> ASSIGNMENT
Would you copy all lines in the data that contain the word "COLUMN"?

══ DATA BELOW

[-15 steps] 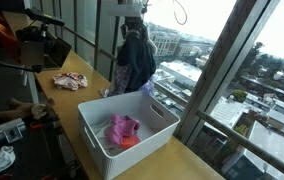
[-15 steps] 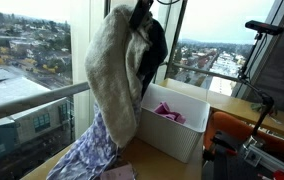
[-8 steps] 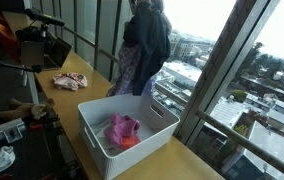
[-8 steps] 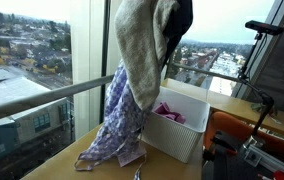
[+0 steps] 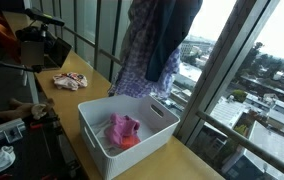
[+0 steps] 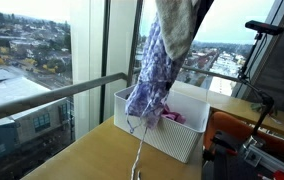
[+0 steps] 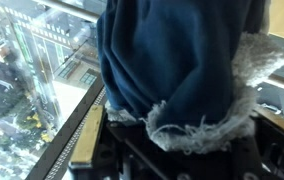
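A bundle of clothes hangs from above in both exterior views: a dark blue garment (image 5: 167, 35), a blue-and-white patterned cloth (image 6: 154, 80) and a grey fleecy piece (image 6: 177, 20). Its lower end dangles over the near rim of the white basket (image 5: 94, 140), and a thin cord (image 6: 137, 150) trails down in front of the basket's wall (image 6: 182, 138). In the wrist view my gripper (image 7: 172, 155) is shut on the bundle; blue fabric (image 7: 172, 60) with a frayed grey edge covers the fingers. In the exterior views the gripper is above the frame's top edge.
Pink clothes (image 5: 122, 130) lie in the basket. A red-and-white cloth (image 5: 70, 81) lies on the wooden table (image 5: 172, 160) farther back. Tall windows run along the table's edge; camera gear on stands (image 5: 37, 40) stands to the side.
The bundle has risen and swung across from beside the basket to over its rim. The patterned cloth's tail has come up off the table.
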Robot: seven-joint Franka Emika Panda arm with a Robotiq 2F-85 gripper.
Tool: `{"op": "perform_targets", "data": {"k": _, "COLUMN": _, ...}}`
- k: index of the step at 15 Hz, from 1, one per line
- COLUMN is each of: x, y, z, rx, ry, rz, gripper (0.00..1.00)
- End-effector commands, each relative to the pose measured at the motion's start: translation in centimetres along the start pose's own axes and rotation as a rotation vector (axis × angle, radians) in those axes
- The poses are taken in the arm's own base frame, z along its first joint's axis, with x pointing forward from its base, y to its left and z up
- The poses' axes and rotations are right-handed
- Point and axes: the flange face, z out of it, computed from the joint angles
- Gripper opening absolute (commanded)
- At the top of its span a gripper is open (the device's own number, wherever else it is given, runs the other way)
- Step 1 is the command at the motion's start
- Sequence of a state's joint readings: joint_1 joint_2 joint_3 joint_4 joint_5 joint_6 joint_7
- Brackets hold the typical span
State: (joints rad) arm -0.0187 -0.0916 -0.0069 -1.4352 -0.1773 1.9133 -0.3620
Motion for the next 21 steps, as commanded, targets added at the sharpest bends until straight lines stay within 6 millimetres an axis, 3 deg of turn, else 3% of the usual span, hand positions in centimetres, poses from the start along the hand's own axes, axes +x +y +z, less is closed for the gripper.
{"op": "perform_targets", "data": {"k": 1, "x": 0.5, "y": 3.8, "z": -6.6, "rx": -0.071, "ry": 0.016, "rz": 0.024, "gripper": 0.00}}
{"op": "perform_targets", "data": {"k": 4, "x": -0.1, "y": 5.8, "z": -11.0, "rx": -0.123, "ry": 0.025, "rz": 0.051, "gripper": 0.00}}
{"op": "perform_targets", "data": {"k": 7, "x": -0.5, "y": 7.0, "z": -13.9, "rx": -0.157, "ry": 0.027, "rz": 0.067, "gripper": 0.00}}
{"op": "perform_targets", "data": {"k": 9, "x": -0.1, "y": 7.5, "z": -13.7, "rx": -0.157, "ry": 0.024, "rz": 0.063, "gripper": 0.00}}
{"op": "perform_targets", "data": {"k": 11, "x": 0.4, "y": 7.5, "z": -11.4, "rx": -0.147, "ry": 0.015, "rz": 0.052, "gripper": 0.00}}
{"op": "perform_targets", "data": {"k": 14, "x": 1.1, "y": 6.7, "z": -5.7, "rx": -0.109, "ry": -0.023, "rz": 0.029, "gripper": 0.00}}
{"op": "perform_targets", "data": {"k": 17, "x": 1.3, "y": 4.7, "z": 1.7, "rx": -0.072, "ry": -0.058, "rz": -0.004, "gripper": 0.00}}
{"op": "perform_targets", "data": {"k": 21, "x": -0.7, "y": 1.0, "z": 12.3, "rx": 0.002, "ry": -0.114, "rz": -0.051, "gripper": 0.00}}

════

> EXERCISE SOLUTION
Tool: `{"op": "perform_targets", "data": {"k": _, "COLUMN": _, ...}}`
- COLUMN is each of: x, y, z, rx, ry, rz, gripper (0.00..1.00)

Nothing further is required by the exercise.